→ WORK INSTRUCTIONS: Here is a listing. Repeat it exactly and in its entirety.

→ MATERIAL PROVIDED:
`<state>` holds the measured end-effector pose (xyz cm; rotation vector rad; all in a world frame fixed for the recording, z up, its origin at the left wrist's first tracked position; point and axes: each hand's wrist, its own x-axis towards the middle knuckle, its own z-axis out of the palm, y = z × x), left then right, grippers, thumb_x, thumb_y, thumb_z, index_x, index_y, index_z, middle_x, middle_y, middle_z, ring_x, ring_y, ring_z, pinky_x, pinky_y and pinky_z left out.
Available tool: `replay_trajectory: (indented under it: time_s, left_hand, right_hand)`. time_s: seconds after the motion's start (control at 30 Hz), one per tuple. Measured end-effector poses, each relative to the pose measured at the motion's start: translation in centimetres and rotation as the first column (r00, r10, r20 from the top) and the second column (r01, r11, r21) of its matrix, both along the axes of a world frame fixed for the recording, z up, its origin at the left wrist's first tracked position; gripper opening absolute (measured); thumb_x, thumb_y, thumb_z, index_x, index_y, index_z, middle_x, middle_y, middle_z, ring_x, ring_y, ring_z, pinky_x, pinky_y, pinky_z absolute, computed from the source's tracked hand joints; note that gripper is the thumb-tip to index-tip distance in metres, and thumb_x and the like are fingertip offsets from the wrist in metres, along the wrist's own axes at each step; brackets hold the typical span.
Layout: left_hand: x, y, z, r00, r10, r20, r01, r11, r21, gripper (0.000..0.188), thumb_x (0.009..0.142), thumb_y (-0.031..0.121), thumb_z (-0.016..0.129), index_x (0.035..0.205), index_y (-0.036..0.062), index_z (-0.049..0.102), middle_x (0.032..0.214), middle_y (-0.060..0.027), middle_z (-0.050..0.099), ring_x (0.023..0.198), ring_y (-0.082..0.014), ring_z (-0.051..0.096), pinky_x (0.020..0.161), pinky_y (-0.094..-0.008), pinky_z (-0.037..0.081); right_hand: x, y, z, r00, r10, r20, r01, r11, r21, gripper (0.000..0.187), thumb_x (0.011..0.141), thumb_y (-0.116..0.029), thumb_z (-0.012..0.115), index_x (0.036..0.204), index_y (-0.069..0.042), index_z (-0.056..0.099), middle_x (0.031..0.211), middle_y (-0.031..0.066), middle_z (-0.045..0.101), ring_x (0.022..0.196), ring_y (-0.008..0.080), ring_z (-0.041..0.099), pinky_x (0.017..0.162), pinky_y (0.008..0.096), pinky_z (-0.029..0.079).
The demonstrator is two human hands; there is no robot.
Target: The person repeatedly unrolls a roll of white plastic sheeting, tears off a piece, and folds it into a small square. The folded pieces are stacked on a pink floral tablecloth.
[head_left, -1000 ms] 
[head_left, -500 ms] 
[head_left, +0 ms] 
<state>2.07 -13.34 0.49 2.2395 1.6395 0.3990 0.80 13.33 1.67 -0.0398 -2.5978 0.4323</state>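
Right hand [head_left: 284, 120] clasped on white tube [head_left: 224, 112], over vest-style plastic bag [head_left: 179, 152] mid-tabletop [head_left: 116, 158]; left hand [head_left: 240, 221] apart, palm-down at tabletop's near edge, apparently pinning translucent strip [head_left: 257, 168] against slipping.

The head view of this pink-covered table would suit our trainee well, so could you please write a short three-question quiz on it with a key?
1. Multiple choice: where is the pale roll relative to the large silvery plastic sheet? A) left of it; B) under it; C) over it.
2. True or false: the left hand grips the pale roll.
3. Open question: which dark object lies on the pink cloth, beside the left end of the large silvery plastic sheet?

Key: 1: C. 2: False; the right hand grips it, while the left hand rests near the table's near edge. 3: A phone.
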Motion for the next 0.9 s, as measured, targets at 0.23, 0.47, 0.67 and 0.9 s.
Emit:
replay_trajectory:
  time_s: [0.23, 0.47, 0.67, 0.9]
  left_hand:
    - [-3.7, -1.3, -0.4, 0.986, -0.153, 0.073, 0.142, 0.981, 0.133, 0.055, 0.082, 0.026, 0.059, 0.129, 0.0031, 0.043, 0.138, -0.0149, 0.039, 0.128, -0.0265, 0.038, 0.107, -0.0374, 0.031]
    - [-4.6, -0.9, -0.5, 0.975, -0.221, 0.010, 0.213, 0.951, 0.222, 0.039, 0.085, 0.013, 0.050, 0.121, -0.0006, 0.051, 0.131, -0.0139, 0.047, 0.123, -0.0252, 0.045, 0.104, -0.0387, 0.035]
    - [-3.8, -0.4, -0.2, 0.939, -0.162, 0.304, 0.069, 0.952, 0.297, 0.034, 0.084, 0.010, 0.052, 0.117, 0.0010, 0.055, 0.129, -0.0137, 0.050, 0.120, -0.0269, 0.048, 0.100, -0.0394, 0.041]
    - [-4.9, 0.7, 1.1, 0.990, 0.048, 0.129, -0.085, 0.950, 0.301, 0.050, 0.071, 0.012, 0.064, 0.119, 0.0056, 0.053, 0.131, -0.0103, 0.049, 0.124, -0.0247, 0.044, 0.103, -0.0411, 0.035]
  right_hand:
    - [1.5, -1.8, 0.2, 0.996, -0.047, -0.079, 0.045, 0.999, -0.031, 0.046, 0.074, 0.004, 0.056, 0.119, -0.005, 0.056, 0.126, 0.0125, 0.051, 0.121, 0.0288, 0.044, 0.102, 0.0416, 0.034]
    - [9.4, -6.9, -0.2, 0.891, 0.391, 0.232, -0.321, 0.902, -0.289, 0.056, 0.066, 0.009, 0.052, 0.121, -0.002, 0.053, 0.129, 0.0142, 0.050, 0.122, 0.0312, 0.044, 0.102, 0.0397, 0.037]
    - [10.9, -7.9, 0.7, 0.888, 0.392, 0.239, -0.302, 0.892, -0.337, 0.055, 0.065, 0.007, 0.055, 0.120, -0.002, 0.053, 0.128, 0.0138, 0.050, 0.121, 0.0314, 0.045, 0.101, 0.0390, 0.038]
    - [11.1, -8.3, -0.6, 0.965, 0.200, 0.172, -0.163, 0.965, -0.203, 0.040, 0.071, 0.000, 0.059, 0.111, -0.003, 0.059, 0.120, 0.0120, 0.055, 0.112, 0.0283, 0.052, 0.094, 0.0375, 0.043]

→ REPLY TO THE TASK:
`<state>` holds the measured end-effector pose (xyz cm; rotation vector rad; all in a world frame fixed for the recording, z up, its origin at the left wrist's first tracked position; point and axes: each hand's wrist, its own x-axis towards the middle knuckle, its own z-axis out of the palm, y = z × x), left then right, grippers, thumb_x, thumb_y, thumb_z, index_x, index_y, index_z, middle_x, middle_y, middle_z, ring_x, ring_y, ring_z, pinky_x, pinky_y and pinky_z left out.
Available tool: `replay_trajectory: (indented under it: time_s, left_hand, right_hand)`. time_s: seconds after the motion's start (control at 30 Hz), one per tuple. Measured end-effector poses, each relative to the pose measured at the motion's start: translation in centimetres and rotation as the first column (r00, r10, r20 from the top) and the second column (r01, r11, r21) of its matrix, both along the axes of a world frame fixed for the recording, z up, its origin at the left wrist's first tracked position; gripper opening absolute (measured); thumb_x, thumb_y, thumb_z, index_x, index_y, index_z, middle_x, middle_y, middle_z, ring_x, ring_y, ring_z, pinky_x, pinky_y, pinky_z absolute, computed from the source's tracked hand joints; note that gripper is the thumb-tip to index-tip distance in metres, and thumb_x and the like are fingertip offsets from the wrist in metres, along the wrist's own axes at each step; brackets hold the typical span.
Layout: left_hand: x, y, z, r00, r10, r20, r01, r11, r21, gripper (0.000..0.188), thumb_x (0.009..0.142), thumb_y (-0.031..0.121), thumb_z (-0.016..0.129), index_x (0.035..0.205), index_y (-0.036..0.062), index_z (-0.049..0.102), middle_x (0.032..0.214), middle_y (-0.060..0.027), middle_z (-0.050..0.099), ring_x (0.023..0.198), ring_y (-0.082..0.014), ring_z (-0.051..0.096), pinky_x (0.020..0.161), pinky_y (-0.094..-0.008), pinky_z (-0.037..0.081); right_hand: x, y, z, r00, r10, r20, r01, r11, r21, gripper (0.000..0.187), thumb_x (0.011..0.141), thumb_y (-0.116..0.029), thumb_z (-0.012..0.115), index_x (0.036..0.204), index_y (-0.069..0.042), index_z (-0.056..0.099), middle_x (0.031..0.211), middle_y (-0.031..0.066), middle_z (-0.045..0.101), ring_x (0.022..0.196), ring_y (-0.008..0.080), ring_z (-0.041..0.099), pinky_x (0.017..0.162), pinky_y (0.008..0.096), pinky_z (-0.029..0.079).
The demonstrator is two human hands; there is no robot.
Target: The person repeatedly unrolls a roll of white plastic sheeting, tears off a piece, and folds it into a small square. The folded pieces are stacked on a pink floral tablecloth.
[head_left, -1000 ms] 
[head_left, -500 ms] 
[head_left, +0 ms] 
<state>2.07 -13.34 0.49 2.2395 1.6395 0.3990 0.80 13.33 1.67 -0.0398 -2.5978 0.4323</state>
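Right hand [head_left: 284, 120] clasped on white tube [head_left: 224, 112], over vest-style plastic bag [head_left: 179, 152] mid-tabletop [head_left: 116, 158]; left hand [head_left: 240, 221] apart, palm-down at tabletop's near edge, apparently pinning translucent strip [head_left: 257, 168] against slipping.

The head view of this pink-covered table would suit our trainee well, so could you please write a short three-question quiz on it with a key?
1. Multiple choice: where is the pale roll relative to the large silvery plastic sheet? A) left of it; B) under it; C) over it.
2. True or false: the left hand grips the pale roll.
3. Open question: which dark object lies on the pink cloth, beside the left end of the large silvery plastic sheet?

Key: 1: C. 2: False; the right hand grips it, while the left hand rests near the table's near edge. 3: A phone.
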Motion for the next 0.9 s, as measured, targets at 0.23, 0.47, 0.67 and 0.9 s.
Emit:
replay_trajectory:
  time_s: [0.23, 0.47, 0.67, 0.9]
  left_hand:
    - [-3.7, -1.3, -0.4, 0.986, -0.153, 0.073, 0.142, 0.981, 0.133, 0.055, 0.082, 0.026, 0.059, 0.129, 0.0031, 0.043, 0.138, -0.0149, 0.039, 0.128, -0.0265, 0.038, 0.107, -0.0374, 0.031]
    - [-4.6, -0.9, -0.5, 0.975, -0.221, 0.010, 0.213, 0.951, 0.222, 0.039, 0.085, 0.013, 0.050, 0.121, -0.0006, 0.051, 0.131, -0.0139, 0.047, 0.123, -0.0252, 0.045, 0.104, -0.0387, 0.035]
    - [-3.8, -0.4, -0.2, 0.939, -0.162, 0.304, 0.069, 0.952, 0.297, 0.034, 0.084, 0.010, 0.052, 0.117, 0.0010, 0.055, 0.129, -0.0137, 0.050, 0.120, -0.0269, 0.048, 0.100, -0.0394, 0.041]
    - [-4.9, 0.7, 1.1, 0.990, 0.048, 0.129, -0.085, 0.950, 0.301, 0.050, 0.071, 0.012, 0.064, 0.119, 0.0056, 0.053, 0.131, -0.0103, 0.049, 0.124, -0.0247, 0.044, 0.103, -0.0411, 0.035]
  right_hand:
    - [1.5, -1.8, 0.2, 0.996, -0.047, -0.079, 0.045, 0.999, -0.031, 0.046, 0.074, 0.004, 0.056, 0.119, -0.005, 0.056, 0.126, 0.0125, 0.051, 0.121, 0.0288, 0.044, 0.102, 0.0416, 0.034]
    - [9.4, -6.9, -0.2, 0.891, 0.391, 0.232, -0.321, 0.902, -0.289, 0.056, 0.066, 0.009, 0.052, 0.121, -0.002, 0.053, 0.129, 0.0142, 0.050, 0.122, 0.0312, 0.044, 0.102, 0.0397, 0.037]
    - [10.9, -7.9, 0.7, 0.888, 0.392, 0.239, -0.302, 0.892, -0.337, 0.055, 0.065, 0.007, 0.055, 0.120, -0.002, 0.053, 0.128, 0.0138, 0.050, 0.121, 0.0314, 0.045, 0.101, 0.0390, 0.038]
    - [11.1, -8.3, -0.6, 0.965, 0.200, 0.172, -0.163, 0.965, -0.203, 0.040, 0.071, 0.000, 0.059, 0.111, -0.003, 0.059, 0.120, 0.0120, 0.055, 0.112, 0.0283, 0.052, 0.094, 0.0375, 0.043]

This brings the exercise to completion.